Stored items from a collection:
==============================

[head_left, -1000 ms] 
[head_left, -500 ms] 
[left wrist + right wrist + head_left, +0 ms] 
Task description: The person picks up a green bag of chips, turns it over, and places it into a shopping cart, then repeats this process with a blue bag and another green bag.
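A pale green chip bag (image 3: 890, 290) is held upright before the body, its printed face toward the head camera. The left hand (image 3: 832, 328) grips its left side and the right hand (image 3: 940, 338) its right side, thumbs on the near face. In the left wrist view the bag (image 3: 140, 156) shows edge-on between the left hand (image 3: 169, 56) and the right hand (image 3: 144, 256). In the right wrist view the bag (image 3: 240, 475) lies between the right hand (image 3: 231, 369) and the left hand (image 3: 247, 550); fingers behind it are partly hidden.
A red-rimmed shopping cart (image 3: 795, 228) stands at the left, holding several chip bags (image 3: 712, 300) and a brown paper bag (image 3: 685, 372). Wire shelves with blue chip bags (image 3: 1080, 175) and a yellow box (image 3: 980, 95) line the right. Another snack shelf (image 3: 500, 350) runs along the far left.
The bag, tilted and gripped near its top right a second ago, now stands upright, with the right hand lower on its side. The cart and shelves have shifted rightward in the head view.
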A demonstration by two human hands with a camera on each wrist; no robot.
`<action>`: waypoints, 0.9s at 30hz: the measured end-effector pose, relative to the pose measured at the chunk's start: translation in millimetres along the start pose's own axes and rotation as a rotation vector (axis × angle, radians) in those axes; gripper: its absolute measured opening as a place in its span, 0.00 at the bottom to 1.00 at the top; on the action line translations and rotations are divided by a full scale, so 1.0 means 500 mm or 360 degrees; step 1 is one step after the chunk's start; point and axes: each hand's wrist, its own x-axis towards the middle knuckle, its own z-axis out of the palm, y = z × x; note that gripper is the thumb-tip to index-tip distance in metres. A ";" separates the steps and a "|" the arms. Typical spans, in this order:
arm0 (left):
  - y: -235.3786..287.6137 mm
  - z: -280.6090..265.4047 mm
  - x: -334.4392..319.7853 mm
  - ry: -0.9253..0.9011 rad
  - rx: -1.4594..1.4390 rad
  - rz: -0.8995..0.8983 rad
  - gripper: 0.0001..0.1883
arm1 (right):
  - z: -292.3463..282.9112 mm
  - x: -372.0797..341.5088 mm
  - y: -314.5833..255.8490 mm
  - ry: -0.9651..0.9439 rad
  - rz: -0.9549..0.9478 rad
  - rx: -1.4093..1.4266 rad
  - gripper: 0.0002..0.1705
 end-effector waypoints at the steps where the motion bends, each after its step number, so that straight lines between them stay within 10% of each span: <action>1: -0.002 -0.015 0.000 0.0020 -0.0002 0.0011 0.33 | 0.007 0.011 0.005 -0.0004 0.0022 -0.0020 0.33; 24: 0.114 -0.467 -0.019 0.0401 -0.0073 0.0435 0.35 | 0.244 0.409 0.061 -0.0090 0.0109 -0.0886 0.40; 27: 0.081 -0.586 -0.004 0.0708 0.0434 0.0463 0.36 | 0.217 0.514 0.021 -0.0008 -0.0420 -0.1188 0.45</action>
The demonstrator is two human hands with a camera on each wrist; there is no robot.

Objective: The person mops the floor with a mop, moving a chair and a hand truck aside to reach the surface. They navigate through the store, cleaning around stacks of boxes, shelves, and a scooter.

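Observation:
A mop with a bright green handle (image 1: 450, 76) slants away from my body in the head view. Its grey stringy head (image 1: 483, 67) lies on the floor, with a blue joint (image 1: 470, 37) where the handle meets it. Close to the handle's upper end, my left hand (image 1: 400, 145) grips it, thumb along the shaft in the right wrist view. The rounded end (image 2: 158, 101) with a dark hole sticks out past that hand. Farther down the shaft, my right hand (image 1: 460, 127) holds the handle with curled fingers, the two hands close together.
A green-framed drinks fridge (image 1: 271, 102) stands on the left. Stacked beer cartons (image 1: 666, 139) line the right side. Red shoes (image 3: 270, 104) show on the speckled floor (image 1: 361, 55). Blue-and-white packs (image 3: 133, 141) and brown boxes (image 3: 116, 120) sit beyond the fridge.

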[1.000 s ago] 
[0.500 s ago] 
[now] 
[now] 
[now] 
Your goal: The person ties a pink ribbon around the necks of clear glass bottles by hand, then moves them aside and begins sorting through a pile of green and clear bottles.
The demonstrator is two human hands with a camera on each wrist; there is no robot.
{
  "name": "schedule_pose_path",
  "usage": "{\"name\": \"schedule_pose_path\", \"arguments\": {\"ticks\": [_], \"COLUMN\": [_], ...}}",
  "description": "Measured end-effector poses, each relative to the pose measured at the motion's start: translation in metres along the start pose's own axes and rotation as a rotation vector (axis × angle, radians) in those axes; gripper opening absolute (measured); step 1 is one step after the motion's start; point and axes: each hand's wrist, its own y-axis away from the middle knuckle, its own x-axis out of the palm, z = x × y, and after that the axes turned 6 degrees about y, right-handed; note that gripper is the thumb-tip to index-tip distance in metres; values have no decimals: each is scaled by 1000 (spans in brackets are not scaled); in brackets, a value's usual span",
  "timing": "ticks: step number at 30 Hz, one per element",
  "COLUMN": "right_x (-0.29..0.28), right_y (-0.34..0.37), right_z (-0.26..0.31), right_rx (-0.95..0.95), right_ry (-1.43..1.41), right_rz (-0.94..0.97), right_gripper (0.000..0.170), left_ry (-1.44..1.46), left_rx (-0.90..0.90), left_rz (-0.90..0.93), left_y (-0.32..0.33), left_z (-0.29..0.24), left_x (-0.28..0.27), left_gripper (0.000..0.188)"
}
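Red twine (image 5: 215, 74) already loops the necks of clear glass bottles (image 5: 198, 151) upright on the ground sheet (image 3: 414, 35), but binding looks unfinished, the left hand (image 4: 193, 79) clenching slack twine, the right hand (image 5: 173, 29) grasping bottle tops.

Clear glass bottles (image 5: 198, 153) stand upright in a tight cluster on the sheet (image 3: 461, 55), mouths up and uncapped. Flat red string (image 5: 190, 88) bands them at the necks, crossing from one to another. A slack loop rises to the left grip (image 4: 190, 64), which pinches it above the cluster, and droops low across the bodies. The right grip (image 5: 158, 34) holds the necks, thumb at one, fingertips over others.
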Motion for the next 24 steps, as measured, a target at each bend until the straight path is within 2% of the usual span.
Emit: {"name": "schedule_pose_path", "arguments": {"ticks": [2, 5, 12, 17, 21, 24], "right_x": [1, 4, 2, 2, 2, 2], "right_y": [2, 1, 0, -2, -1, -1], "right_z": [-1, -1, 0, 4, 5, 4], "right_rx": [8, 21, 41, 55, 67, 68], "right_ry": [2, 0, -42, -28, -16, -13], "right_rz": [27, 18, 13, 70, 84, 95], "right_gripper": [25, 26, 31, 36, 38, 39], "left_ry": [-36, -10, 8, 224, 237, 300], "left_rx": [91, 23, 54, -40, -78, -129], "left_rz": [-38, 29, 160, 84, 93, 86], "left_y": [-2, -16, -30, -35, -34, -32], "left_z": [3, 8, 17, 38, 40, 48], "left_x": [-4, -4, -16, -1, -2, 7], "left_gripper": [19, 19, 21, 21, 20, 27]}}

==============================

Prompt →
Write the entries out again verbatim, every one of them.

Result of this exercise →
[head_left, -1000 ms] 
[head_left, -500 ms] 
[left wrist + right wrist + head_left, +0 ms] 
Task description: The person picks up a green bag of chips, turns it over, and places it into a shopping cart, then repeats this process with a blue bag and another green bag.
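A pale green chip bag (image 3: 890, 290) is held upright before the body, its printed face toward the head camera. The left hand (image 3: 832, 328) grips its left side and the right hand (image 3: 940, 338) its right side, thumbs on the near face. In the left wrist view the bag (image 3: 140, 156) shows edge-on between the left hand (image 3: 169, 56) and the right hand (image 3: 144, 256). In the right wrist view the bag (image 3: 240, 475) lies between the right hand (image 3: 231, 369) and the left hand (image 3: 247, 550); fingers behind it are partly hidden.
A red-rimmed shopping cart (image 3: 795, 228) stands at the left, holding several chip bags (image 3: 712, 300) and a brown paper bag (image 3: 685, 372). Wire shelves with blue chip bags (image 3: 1080, 175) and a yellow box (image 3: 980, 95) line the right. Another snack shelf (image 3: 500, 350) runs along the far left.
The bag, tilted and gripped near its top right a second ago, now stands upright, with the right hand lower on its side. The cart and shelves have shifted rightward in the head view.
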A demonstration by two human hands with a camera on each wrist; no robot.
`<action>`: waypoints, 0.9s at 30hz: the measured end-effector pose, relative to the pose measured at the chunk's start: translation in millimetres along the start pose's own axes and rotation as a rotation vector (axis × angle, radians) in those axes; gripper: its absolute measured opening as a place in its span, 0.00 at the bottom to 1.00 at the top; on the action line translations and rotations are divided by a full scale, so 1.0 means 500 mm or 360 degrees; step 1 is one step after the chunk's start; point and axes: each hand's wrist, its own x-axis towards the middle knuckle, its own z-axis out of the palm, y = z × x; note that gripper is the thumb-tip to index-tip distance in metres. A ";" separates the steps and a "|" the arms. Typical spans, in this order:
arm0 (left):
  - y: -235.3786..287.6137 mm
  - z: -280.6090..265.4047 mm
  - x: -334.4392..319.7853 mm
  - ry: -0.9253..0.9011 rad
  - rx: -1.4594..1.4390 rad
  - rz: -0.8995..0.8983 rad
  - gripper: 0.0001..0.1883
arm1 (right):
  - z: -292.3463..282.9112 mm
  - x: -372.0797..341.5088 mm
  - y: -314.5833..255.8490 mm
  - ry: -0.9651..0.9439 rad
  - rz: -0.9549..0.9478 rad
  - rx: -1.4093..1.4266 rad
  - gripper: 0.0002..0.1705
 end-effector waypoints at the steps where the motion bends, each after its step number, so that straight lines between them stay within 10% of each span: <action>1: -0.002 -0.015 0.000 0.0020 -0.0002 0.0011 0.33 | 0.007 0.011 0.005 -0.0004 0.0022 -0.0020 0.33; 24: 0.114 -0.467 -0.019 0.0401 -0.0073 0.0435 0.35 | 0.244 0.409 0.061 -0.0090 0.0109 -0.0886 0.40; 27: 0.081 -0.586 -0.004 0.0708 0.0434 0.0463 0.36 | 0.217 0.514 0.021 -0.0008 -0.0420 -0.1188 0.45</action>
The demonstrator is two human hands with a camera on each wrist; there is no robot.

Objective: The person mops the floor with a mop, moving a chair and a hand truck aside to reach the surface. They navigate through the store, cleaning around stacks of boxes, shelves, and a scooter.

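Observation:
A mop with a bright green handle (image 1: 450, 76) slants away from my body in the head view. Its grey stringy head (image 1: 483, 67) lies on the floor, with a blue joint (image 1: 470, 37) where the handle meets it. Close to the handle's upper end, my left hand (image 1: 400, 145) grips it, thumb along the shaft in the right wrist view. The rounded end (image 2: 158, 101) with a dark hole sticks out past that hand. Farther down the shaft, my right hand (image 1: 460, 127) holds the handle with curled fingers, the two hands close together.
A green-framed drinks fridge (image 1: 271, 102) stands on the left. Stacked beer cartons (image 1: 666, 139) line the right side. Red shoes (image 3: 270, 104) show on the speckled floor (image 1: 361, 55). Blue-and-white packs (image 3: 133, 141) and brown boxes (image 3: 116, 120) sit beyond the fridge.
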
[1.000 s ago] 
[0.500 s ago] 
[now] 
[now] 
[now] 
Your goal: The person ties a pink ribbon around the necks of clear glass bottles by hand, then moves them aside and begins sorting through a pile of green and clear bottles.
The demonstrator is two human hands with a camera on each wrist; there is no robot.
{
  "name": "schedule_pose_path",
  "usage": "{\"name\": \"schedule_pose_path\", \"arguments\": {\"ticks\": [_], \"COLUMN\": [_], ...}}",
  "description": "Measured end-effector poses, each relative to the pose measured at the motion's start: translation in metres along the start pose's own axes and rotation as a rotation vector (axis × angle, radians) in those axes; gripper opening absolute (measured); step 1 is one step after the motion's start; point and axes: each hand's wrist, its own y-axis away from the middle knuckle, its own x-axis out of the palm, z = x × y, and after that the axes turned 6 degrees about y, right-handed; note that gripper is the thumb-tip to index-tip distance in metres; values have no decimals: each is scaled by 1000 (spans in brackets are not scaled); in brackets, a value's usual span",
  "timing": "ticks: step number at 30 Hz, one per element",
  "COLUMN": "right_x (-0.29..0.28), right_y (-0.34..0.37), right_z (-0.26..0.31), right_rx (-0.95..0.95), right_ry (-1.43..1.41), right_rz (-0.94..0.97), right_gripper (0.000..0.170), left_ry (-1.44..1.46), left_rx (-0.90..0.90), left_rz (-0.90..0.93), left_y (-0.32..0.33), left_z (-0.29..0.24), left_x (-0.28..0.27), left_gripper (0.000..0.188)"
}
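Red twine (image 5: 215, 74) already loops the necks of clear glass bottles (image 5: 198, 151) upright on the ground sheet (image 3: 414, 35), but binding looks unfinished, the left hand (image 4: 193, 79) clenching slack twine, the right hand (image 5: 173, 29) grasping bottle tops.

Clear glass bottles (image 5: 198, 153) stand upright in a tight cluster on the sheet (image 3: 461, 55), mouths up and uncapped. Flat red string (image 5: 190, 88) bands them at the necks, crossing from one to another. A slack loop rises to the left grip (image 4: 190, 64), which pinches it above the cluster, and droops low across the bodies. The right grip (image 5: 158, 34) holds the necks, thumb at one, fingertips over others.
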Motion for the next 24 steps, as measured, a target at each bend until the straight path is within 2% of the usual span.
Emit: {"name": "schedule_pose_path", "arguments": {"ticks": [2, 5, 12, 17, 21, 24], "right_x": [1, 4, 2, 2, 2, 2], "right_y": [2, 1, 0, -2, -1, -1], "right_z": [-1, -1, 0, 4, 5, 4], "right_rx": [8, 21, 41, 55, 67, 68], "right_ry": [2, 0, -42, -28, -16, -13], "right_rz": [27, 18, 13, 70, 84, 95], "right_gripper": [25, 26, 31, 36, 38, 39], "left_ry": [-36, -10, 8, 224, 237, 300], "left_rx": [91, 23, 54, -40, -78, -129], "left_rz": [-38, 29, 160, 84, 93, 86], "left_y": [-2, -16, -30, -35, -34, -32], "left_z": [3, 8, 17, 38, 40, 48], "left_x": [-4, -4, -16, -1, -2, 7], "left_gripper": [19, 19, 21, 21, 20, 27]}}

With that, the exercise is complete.